The records below need to come back exactly as they are, pictures omitted.

*** Supplied data Section Begins ***

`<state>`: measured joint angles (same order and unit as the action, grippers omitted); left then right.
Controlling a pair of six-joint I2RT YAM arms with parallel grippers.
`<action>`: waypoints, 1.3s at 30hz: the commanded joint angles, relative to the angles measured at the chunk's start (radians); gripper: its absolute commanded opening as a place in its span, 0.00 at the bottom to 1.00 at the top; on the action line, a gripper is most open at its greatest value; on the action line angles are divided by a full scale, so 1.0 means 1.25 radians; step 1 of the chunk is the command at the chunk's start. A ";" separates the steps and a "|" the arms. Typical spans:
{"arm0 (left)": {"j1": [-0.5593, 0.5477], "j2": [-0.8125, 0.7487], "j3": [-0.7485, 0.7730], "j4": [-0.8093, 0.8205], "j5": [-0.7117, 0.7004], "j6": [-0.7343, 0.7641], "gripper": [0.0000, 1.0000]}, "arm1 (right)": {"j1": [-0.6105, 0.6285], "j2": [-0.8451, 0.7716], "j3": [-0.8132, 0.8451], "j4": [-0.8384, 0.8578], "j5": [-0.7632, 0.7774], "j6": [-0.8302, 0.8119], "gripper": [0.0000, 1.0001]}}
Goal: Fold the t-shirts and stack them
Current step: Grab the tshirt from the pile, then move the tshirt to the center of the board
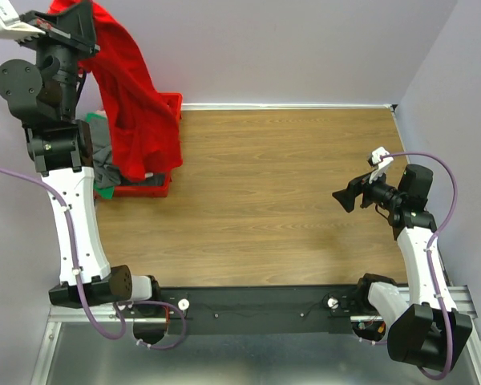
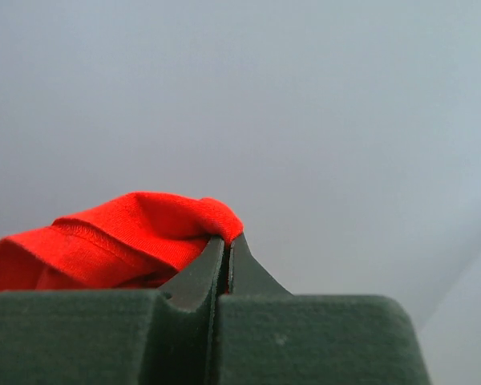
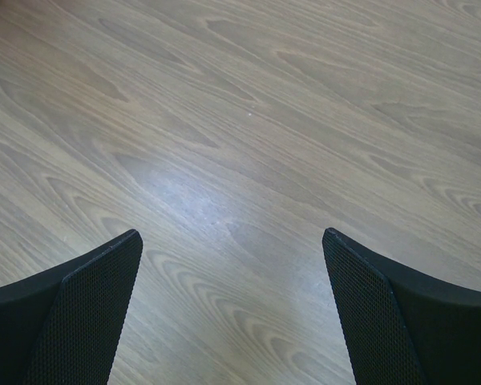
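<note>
A bright red t-shirt (image 1: 136, 104) hangs in a long drape at the far left, its lower end falling over the crate. My left gripper (image 1: 74, 24) is raised high above the table's back left corner and is shut on the shirt's top edge. In the left wrist view the jaws (image 2: 227, 241) are pressed together with a fold of the red t-shirt (image 2: 120, 241) pinched at their tips. Grey (image 1: 104, 156) and green (image 1: 103, 192) t-shirts lie in the crate beneath. My right gripper (image 1: 342, 198) hovers open over the right side of the table, with only bare wood between its fingers (image 3: 232, 234).
A rigid red plastic crate (image 1: 171, 108) stands at the table's left edge, partly covered by the hanging shirt. The wooden table (image 1: 289, 192) stretches between the two arms. Grey walls close in the back and right sides.
</note>
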<state>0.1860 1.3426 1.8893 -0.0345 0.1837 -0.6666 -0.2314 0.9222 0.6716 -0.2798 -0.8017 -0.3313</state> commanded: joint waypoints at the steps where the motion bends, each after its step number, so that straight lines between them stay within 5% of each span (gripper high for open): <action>1: -0.033 0.016 0.073 0.127 0.083 -0.101 0.00 | -0.005 0.005 0.004 -0.008 0.009 -0.007 1.00; 7: -0.212 0.034 0.158 0.144 0.074 -0.080 0.00 | -0.005 0.002 0.004 -0.008 0.013 -0.009 1.00; 18: -0.492 0.051 0.104 0.180 0.046 -0.033 0.00 | -0.005 0.002 0.005 -0.008 0.023 -0.010 1.00; 24: -0.579 0.050 -0.023 0.177 0.007 0.014 0.00 | -0.005 0.003 0.006 -0.008 0.034 -0.010 1.00; 31: -0.582 0.059 -0.267 0.171 -0.030 0.091 0.00 | -0.005 0.007 0.008 -0.008 0.034 -0.010 1.00; 32: -0.583 0.067 -0.322 0.163 -0.015 0.128 0.09 | -0.005 0.008 0.006 -0.008 0.033 -0.010 1.00; 35: -0.584 0.072 -0.425 0.122 -0.030 0.218 0.66 | -0.005 0.006 0.003 -0.009 0.018 -0.016 1.00; 39: -0.584 0.017 -0.517 0.007 -0.244 0.338 0.82 | -0.005 0.011 -0.002 -0.020 -0.038 -0.036 1.00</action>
<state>-0.5423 1.4368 1.3075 0.0715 0.1059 -0.4221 -0.2314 0.9272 0.6716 -0.2836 -0.7795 -0.3431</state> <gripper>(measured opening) 0.802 0.997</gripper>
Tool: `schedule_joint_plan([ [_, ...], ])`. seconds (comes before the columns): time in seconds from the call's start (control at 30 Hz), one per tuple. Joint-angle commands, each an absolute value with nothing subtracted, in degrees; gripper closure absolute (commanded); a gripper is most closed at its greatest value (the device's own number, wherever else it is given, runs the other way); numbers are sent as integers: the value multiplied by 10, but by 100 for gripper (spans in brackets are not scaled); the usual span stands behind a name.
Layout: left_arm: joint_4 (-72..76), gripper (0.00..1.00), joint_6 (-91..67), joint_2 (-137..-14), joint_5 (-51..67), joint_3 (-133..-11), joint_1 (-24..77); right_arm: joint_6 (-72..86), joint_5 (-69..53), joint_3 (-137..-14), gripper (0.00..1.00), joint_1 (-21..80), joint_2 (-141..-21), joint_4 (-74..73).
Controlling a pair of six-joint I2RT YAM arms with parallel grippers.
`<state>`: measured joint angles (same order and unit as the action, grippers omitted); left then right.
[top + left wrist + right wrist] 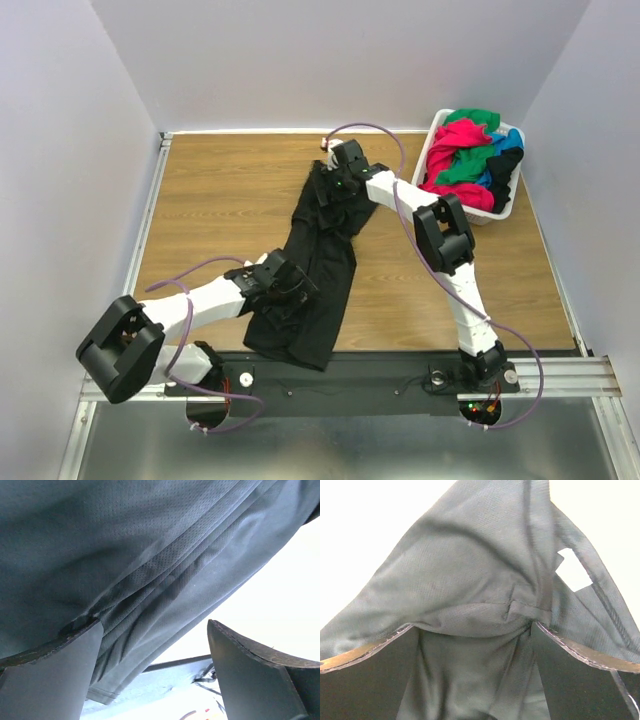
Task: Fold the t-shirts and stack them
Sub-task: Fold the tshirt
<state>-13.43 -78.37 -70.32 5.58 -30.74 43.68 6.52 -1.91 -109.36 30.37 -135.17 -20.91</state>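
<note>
A black t-shirt (325, 250) lies stretched in a long diagonal band on the wooden table, from the far middle to the near edge. My right gripper (338, 180) is at its far end. In the right wrist view the jaws (472, 625) stand wide apart with bunched black fabric (470, 580) between them, next to a white neck label (572, 570). My left gripper (292, 290) is over the shirt's near part. In the left wrist view its jaws (155, 625) are wide apart, and the fabric (125, 555) rests against the left finger (60, 680).
A white slatted basket (437, 125) stands at the back right, holding pink-red (455, 140), green (475, 118), blue (490, 178) and black (505, 165) shirts. The shirt's hem hangs over the black rail (400, 370) at the table's near edge. Grey walls enclose the table.
</note>
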Motion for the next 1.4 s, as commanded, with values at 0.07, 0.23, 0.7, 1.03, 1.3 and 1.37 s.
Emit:
schedule_joint_plan([
  [0.07, -175, 1, -824, -777, 39, -351, 465, -56, -263, -1172, 0, 307, -1487, -239],
  [0.23, -167, 1, -778, -857, 62, -412, 484, -90, -275, -1242, 0, 307, -1536, -239],
  [0.7, -252, 1, -744, -842, 25, -491, 500, -97, -185, -1376, 0, 305, -1536, -240],
  [1.03, -416, 1, -684, -742, -127, -619, 522, -14, -178, -1347, 0, 305, -1380, -239],
  [1.3, -500, 1, -757, -617, -170, -518, 502, 100, -126, -1124, 0, 307, -1196, -236],
  [1.37, -479, 1, -764, -576, -150, -468, 470, 165, -97, -1010, 0, 310, -1124, -236],
])
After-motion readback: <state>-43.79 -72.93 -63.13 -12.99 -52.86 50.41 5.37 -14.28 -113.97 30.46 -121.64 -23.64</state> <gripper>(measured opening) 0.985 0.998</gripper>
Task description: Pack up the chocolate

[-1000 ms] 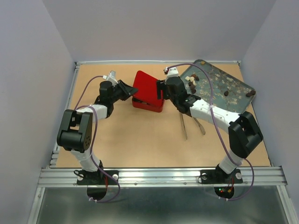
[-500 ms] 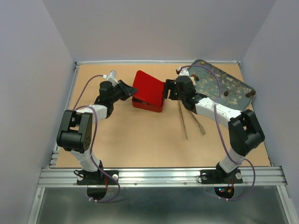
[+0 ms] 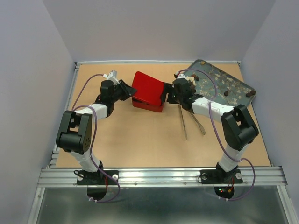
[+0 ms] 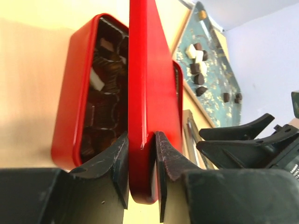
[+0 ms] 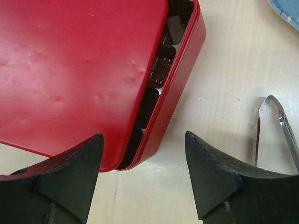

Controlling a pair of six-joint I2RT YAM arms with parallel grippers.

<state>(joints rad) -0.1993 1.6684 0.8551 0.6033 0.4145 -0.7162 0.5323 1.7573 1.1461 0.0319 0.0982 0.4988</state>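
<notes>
A red box (image 3: 149, 105) stands in the middle of the table, filled with dark and cream chocolate pieces (image 4: 105, 84). My left gripper (image 4: 141, 175) is shut on the edge of the red lid (image 4: 149, 107) and holds it tilted over the box. In the top view the lid (image 3: 148, 88) leans up to the left. My right gripper (image 5: 142, 170) is open at the box's right near corner (image 5: 175, 93), with the lid (image 5: 79, 65) above it and chocolate (image 5: 163, 51) showing in the gap. More chocolate pieces (image 3: 226, 93) lie on the patterned tray (image 3: 233, 84).
Metal tongs (image 3: 191, 122) lie on the table just right of the box, under my right arm; they also show in the right wrist view (image 5: 275, 126). The tray (image 4: 219, 79) sits at the back right corner. Walls ring the table.
My right gripper has moved from the tray side down to the box's right corner. The left gripper and lid have barely moved.
</notes>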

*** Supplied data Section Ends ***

Answer space:
`<state>`: measured joint angles (same order and unit as the action, grippers omitted); left then right.
Controlling a pair of six-joint I2RT YAM arms with parallel grippers.
`<action>`: waypoints, 1.3s at 30hz: the commanded joint angles, relative to the angles measured at the chunk's start (radians); gripper: its absolute commanded opening as a place in its span, 0.00 at the bottom to 1.00 at the top; on the action line, a gripper is most open at its greatest value; on the action line angles are divided by a full scale, so 1.0 means 1.25 radians; step 1 of the chunk is the command at the chunk's start. A ";" separates the steps and a "|" the arms. Typical spans:
{"arm0 (left)": {"j1": [-0.5593, 0.5477], "j2": [-0.8125, 0.7487], "j3": [-0.7485, 0.7730], "j4": [-0.8093, 0.8205], "j5": [-0.7117, 0.7004], "j6": [-0.7343, 0.7641], "gripper": [0.0000, 1.0000]}, "arm1 (right)": {"j1": [-0.6105, 0.6285], "j2": [-0.8451, 0.7716], "j3": [-0.8132, 0.8451], "j4": [-0.8384, 0.8578], "j5": [-0.7632, 0.7774], "j6": [-0.8302, 0.8119], "gripper": [0.0000, 1.0001]}}
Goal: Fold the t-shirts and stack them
Current step: Grab the tshirt from the pile, then move the tshirt to the center of the board
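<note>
A bright red t-shirt (image 1: 136, 104) hangs in a long drape at the far left, its lower end falling over the crate. My left gripper (image 1: 74, 24) is raised high above the table's back left corner and is shut on the shirt's top edge. In the left wrist view the jaws (image 2: 227, 241) are pressed together with a fold of the red t-shirt (image 2: 120, 241) pinched at their tips. Grey (image 1: 104, 156) and green (image 1: 103, 192) t-shirts lie in the crate beneath. My right gripper (image 1: 342, 198) hovers open over the right side of the table, with only bare wood between its fingers (image 3: 232, 234).
A rigid red plastic crate (image 1: 171, 108) stands at the table's left edge, partly covered by the hanging shirt. The wooden table (image 1: 289, 192) stretches between the two arms. Grey walls close in the back and right sides.
</note>
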<state>0.1860 1.3426 1.8893 -0.0345 0.1837 -0.6666 -0.2314 0.9222 0.6716 -0.2798 -0.8017 -0.3313</state> commanded: joint waypoints at the steps where the motion bends, each after its step number, so that straight lines between them stay within 5% of each span (gripper high for open): <action>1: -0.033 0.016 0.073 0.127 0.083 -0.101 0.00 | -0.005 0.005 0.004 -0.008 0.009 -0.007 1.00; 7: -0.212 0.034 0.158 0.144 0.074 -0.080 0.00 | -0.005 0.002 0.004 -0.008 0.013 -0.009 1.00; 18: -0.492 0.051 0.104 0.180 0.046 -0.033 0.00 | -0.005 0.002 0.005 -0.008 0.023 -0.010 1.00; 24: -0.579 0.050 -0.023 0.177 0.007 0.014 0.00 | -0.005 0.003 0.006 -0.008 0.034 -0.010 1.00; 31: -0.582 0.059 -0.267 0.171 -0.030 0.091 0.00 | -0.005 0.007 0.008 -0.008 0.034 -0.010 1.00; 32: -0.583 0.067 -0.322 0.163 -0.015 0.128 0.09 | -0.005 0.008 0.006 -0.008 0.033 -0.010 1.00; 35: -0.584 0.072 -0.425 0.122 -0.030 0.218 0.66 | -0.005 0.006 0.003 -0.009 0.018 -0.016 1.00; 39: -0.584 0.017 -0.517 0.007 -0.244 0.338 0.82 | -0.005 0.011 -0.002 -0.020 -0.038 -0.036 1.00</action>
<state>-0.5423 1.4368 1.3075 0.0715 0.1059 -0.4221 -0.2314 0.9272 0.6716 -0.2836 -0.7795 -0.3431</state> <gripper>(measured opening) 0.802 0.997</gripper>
Tool: `schedule_joint_plan([ [_, ...], ])`. seconds (comes before the columns): time in seconds from the call's start (control at 30 Hz), one per tuple. Joint-angle commands, each an absolute value with nothing subtracted, in degrees; gripper closure absolute (commanded); a gripper is most closed at its greatest value (the device's own number, wherever else it is given, runs the other way); numbers are sent as integers: the value multiplied by 10, but by 100 for gripper (spans in brackets are not scaled); the usual span stands behind a name.
Layout: left_arm: joint_4 (-72..76), gripper (0.00..1.00), joint_6 (-91..67), joint_2 (-137..-14), joint_5 (-51..67), joint_3 (-133..-11), joint_1 (-24..77); right_arm: joint_6 (-72..86), joint_5 (-69..53), joint_3 (-137..-14), gripper (0.00..1.00), joint_1 (-21..80), joint_2 (-141..-21), joint_4 (-74..73).
Controlling a pair of six-joint I2RT YAM arms with parallel grippers.
`<state>`: measured joint angles (same order and unit as the action, grippers omitted); left then right.
[top + left wrist + right wrist] 
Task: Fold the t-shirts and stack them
Sub-task: Fold the tshirt
<state>-13.43 -78.37 -70.32 5.58 -30.74 43.68 6.52 -1.91 -109.36 30.37 -135.17 -20.91</state>
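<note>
A black t-shirt (325, 250) lies stretched in a long diagonal band on the wooden table, from the far middle to the near edge. My right gripper (338, 180) is at its far end. In the right wrist view the jaws (472, 625) stand wide apart with bunched black fabric (470, 580) between them, next to a white neck label (572, 570). My left gripper (292, 290) is over the shirt's near part. In the left wrist view its jaws (155, 625) are wide apart, and the fabric (125, 555) rests against the left finger (60, 680).
A white slatted basket (437, 125) stands at the back right, holding pink-red (455, 140), green (475, 118), blue (490, 178) and black (505, 165) shirts. The shirt's hem hangs over the black rail (400, 370) at the table's near edge. Grey walls enclose the table.
</note>
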Motion for the next 1.4 s, as commanded, with values at 0.07, 0.23, 0.7, 1.03, 1.3 and 1.37 s.
Emit:
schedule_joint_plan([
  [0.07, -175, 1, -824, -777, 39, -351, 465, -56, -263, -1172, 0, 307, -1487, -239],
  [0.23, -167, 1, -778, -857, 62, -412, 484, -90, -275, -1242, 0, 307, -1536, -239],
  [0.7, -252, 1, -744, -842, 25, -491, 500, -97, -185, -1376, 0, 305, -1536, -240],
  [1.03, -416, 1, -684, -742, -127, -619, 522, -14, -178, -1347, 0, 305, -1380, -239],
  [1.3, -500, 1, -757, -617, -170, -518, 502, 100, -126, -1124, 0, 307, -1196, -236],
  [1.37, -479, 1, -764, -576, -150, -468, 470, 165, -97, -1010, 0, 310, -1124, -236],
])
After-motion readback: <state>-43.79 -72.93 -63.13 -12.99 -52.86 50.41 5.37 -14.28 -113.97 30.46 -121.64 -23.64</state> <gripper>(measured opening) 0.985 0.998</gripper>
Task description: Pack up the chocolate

[-1000 ms] 
[-500 ms] 
[+0 ms] 
[+0 ms] 
[+0 ms] 

Controlling a pair of six-joint I2RT YAM arms with parallel grippers.

<state>(joints rad) -0.1993 1.6684 0.8551 0.6033 0.4145 -0.7162 0.5323 1.7573 1.1461 0.0319 0.0982 0.4988</state>
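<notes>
A red box (image 3: 149, 105) stands in the middle of the table, filled with dark and cream chocolate pieces (image 4: 105, 84). My left gripper (image 4: 141, 175) is shut on the edge of the red lid (image 4: 149, 107) and holds it tilted over the box. In the top view the lid (image 3: 148, 88) leans up to the left. My right gripper (image 5: 142, 170) is open at the box's right near corner (image 5: 175, 93), with the lid (image 5: 79, 65) above it and chocolate (image 5: 163, 51) showing in the gap. More chocolate pieces (image 3: 226, 93) lie on the patterned tray (image 3: 233, 84).
Metal tongs (image 3: 191, 122) lie on the table just right of the box, under my right arm; they also show in the right wrist view (image 5: 275, 126). The tray (image 4: 219, 79) sits at the back right corner. Walls ring the table.
My right gripper has moved from the tray side down to the box's right corner. The left gripper and lid have barely moved.
</notes>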

That brings the answer to completion.